Exercise instructions
Copy each line below word for word and drop every image.
[Start of Attachment]
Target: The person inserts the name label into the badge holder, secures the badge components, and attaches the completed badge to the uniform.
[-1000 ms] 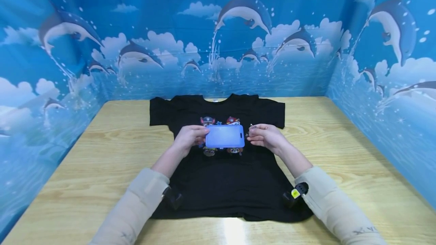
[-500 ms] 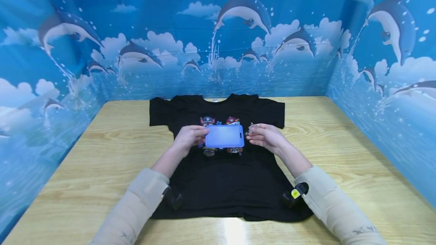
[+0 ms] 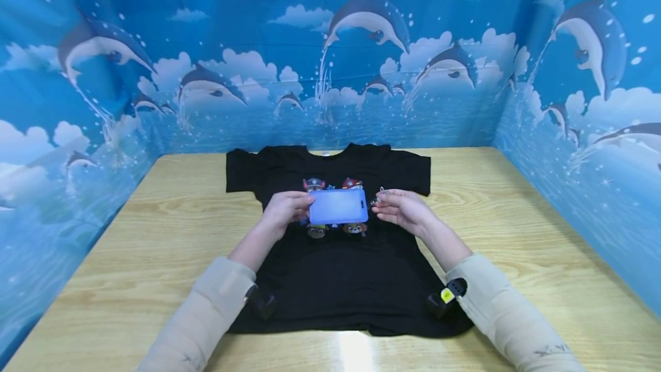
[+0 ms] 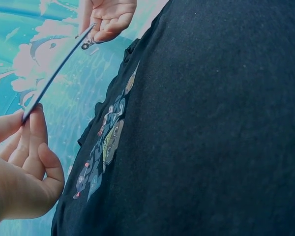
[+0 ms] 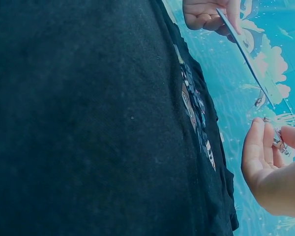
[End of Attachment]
Response below
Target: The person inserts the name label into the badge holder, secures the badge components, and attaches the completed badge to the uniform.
[-1000 ms] 
[-500 ms] 
[+0 ms] 
[+0 ms] 
[+0 ms] 

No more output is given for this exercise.